War operates as a central theme in the vast literature that the novelist Toni Morrison and playwright August Wilson have produced. While framing specific historical moments in U.S. History, Wilson uses war as a backdrop in many of the plays contained in The American Century Cycle.2 For example, war looms large in the background of Jitney, which features veterans of the Vietnam and Korean Wars. Additionally, published in 1984 as an ode to African American life in that decade, Joe Turner's Come and Gone centers on the lives of formerly enslaved people and their descendants, and their struggles seeking new opportunities in the North decades after the Civil War.

Toni Morrison also is concerned with the aftermath of war and its traumatic effects on Black individuals and communities. Home (2012), Morrison's tenth novel, follows the journey of Frank Money, an African American Korean War veteran with post-traumatic stress disorder (PTSD), likely a direct consequence of his service in an integrated army, and who returns to the United States only to battle segregation at home. Additionally, in order to foreground the numerous gender, racial, and community conflicts interwoven throughout the final installment of her trilogy chronicling African American history, Morrison originally floated the title War, but she instead opted for the title Paradise.3 Throughout their work, both authors emphasize war as one of the pivotal historical epicenters in which rich representations of African American history and cultural experiences emerge.

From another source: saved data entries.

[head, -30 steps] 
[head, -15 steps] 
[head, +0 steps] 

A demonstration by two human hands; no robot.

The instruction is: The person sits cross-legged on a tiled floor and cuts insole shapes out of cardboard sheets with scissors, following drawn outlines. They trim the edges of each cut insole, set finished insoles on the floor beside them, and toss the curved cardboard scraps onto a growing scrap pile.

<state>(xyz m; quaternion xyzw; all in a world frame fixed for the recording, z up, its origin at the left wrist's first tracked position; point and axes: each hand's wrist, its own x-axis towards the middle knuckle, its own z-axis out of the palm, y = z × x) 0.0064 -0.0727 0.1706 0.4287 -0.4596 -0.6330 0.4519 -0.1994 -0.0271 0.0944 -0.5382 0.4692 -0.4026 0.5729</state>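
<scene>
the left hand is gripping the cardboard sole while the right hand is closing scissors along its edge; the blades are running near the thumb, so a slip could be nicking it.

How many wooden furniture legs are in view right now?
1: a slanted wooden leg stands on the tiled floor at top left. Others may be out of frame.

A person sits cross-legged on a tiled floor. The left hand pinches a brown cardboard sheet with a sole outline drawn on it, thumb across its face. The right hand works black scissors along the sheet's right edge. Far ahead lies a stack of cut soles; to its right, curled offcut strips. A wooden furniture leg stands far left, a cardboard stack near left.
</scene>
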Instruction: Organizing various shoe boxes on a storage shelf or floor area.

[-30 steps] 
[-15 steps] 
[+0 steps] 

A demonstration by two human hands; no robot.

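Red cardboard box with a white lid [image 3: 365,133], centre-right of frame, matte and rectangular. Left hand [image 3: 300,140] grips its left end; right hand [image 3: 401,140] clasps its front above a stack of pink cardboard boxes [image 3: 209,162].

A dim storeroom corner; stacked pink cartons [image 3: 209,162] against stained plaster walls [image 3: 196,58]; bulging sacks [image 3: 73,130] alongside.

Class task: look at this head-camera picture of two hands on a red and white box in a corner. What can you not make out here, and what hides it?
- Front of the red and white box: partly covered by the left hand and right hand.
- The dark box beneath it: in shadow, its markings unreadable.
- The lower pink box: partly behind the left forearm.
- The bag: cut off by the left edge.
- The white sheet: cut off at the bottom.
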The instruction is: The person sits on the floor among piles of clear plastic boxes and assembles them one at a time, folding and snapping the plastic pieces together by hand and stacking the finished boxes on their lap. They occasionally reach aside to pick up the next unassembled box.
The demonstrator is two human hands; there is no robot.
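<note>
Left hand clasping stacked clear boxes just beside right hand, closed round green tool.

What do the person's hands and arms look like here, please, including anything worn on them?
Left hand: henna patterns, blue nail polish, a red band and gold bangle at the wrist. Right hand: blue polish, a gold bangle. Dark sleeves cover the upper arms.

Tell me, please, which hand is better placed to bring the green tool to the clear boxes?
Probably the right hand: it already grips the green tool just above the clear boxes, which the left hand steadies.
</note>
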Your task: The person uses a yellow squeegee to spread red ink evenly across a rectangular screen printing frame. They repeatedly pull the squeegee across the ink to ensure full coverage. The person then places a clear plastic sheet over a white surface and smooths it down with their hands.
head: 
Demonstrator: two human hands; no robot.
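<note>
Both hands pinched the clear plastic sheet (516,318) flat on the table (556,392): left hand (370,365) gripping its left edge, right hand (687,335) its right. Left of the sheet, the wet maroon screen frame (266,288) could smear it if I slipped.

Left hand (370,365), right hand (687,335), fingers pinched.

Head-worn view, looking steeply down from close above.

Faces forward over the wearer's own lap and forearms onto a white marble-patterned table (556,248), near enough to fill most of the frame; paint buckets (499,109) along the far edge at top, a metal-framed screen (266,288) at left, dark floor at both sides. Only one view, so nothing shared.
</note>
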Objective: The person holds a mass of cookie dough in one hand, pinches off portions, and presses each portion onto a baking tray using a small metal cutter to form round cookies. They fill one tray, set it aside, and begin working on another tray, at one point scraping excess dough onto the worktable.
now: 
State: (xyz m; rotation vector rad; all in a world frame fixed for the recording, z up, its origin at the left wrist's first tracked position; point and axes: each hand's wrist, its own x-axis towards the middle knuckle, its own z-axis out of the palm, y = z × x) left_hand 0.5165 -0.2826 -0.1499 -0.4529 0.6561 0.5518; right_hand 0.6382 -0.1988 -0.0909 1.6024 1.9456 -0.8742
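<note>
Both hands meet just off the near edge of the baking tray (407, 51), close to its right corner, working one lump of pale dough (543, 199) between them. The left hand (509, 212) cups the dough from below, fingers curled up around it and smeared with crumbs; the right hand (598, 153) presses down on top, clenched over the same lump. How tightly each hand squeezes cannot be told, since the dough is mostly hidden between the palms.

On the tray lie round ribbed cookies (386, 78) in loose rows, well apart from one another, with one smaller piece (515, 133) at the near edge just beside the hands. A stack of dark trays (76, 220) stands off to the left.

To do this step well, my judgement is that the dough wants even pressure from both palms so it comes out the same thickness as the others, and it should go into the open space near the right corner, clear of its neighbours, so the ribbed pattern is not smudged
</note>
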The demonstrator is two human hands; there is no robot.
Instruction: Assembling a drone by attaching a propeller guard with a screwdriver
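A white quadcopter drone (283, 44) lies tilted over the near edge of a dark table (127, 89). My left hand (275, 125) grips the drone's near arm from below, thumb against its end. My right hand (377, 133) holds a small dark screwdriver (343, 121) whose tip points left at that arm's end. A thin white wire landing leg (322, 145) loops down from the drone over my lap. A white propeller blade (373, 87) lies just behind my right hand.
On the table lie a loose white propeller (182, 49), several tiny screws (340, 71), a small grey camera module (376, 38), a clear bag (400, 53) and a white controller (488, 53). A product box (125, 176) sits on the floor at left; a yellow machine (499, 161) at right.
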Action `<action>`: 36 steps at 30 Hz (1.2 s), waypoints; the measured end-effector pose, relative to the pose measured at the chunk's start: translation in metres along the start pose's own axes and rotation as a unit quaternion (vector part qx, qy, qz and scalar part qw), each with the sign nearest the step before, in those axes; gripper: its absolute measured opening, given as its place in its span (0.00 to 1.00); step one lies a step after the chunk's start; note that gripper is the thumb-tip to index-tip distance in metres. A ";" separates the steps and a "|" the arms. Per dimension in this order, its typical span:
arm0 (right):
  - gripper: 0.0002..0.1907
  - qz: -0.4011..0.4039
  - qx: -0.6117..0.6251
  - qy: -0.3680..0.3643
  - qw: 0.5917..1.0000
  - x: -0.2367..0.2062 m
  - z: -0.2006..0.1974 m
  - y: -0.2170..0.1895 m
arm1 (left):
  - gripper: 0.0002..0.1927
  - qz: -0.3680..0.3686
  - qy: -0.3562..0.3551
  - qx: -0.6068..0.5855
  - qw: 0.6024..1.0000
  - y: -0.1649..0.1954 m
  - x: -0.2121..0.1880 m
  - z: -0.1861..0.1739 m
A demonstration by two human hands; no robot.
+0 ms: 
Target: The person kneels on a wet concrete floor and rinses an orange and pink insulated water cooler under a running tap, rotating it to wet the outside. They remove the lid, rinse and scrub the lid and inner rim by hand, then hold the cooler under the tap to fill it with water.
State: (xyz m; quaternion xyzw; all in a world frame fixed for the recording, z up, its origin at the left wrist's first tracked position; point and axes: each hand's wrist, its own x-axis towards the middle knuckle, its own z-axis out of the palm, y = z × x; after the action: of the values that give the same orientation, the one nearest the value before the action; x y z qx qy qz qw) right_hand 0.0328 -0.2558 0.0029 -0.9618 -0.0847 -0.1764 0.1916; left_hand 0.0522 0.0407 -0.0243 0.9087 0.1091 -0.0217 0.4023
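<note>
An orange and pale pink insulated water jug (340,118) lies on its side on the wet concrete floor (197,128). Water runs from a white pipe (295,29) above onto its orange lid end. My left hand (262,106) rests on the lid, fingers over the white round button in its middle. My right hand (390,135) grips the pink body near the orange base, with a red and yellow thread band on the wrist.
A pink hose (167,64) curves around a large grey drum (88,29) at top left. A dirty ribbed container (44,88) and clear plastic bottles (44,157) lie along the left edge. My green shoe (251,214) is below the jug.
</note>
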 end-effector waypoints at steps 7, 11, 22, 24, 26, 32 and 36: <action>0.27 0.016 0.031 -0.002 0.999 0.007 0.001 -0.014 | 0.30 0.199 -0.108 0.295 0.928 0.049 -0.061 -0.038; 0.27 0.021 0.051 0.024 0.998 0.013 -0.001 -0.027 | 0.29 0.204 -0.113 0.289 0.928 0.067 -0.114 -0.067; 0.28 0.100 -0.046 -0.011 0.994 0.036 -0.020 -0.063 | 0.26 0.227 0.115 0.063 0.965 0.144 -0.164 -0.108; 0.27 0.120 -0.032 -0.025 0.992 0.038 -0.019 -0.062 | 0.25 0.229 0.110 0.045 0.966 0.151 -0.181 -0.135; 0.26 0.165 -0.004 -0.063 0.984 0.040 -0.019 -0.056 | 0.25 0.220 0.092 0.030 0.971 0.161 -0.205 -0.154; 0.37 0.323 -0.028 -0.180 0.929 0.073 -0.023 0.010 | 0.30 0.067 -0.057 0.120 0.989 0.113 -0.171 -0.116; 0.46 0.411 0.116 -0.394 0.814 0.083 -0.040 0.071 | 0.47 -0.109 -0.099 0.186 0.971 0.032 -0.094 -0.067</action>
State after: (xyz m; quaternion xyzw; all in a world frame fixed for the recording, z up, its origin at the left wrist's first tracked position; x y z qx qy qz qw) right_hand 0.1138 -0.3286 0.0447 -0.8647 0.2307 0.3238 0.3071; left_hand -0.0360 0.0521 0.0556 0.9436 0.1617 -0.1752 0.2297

Two texts, Morrison's novel Sula (1973) and Wilson's play Fences (1986), link specific political and economic problems in the United States to consequences of the war experience abroad, such as issues of rehabilitation and reentry, commodification, profiteering, and racial discrimination. Sula tells the story of friendship, love, betrayal, and growth between Sula Peace and Nel Wright, two residents of "The Bottom," a small, tight-knit Black community in Medallion, Ohio. Through [End Page 147] a lively and colorful cast of characters that anchors Sula, the novel also illuminates the circular history of the town and its inhabitants as they not only confront hardships and tragedy, but also pursue joy, communal healing, and survival. Set in 1950s Pittsburgh, Fences centers the life of Troy Maxson, a sanitation worker and ex-baseball player, as he struggles to provide for his family and come to terms with his town's racist past. Both the novel and the play feature Black male characters who become physically and psychologically injured as a result of war. Each text emphasizes the ways in which American democracy has failed Black and disabled persons; thus, by chronicling the local Black community's communal, institutional, and individual responses to these failures, the author's literary representations served to highlight the material concerns of disabled Black veterans historically. As Jennifer James maintains in her insightful work regarding African American war literature, Black Americans engage the subject of war in two ways: 1) to demonstrate how the United States is a nation "made by war"; and 2) to indict the United States as inherently violent, citing racial injustice as a "narrative of racial strife, a war within a war."4 In Sula and Fences, several secondary characters help to reveal the ways in which African American authors engage the subject of war along these modes of reasoning, though most scholars have primarily focused their attention on the more central characters. In the following essay, I contend that, by centralizing these secondary roles in the texts, not only do Morrison and Wilson adopt the two modes that James describes, they also help to expose the failures of American democracy and the trauma and pain of both the individual and collective Black psyche.

Through writing history as fiction, Wilson and Morrison situate a litany of voices that represent the varied and multi-layered aspects of African American life during times of war, including specifically, the experience of Black disabled veterans. In Sula, Morrison creates Shadrack, a socially marginalized World War I veteran who has experienced the intense trauma of witnessing violence and death...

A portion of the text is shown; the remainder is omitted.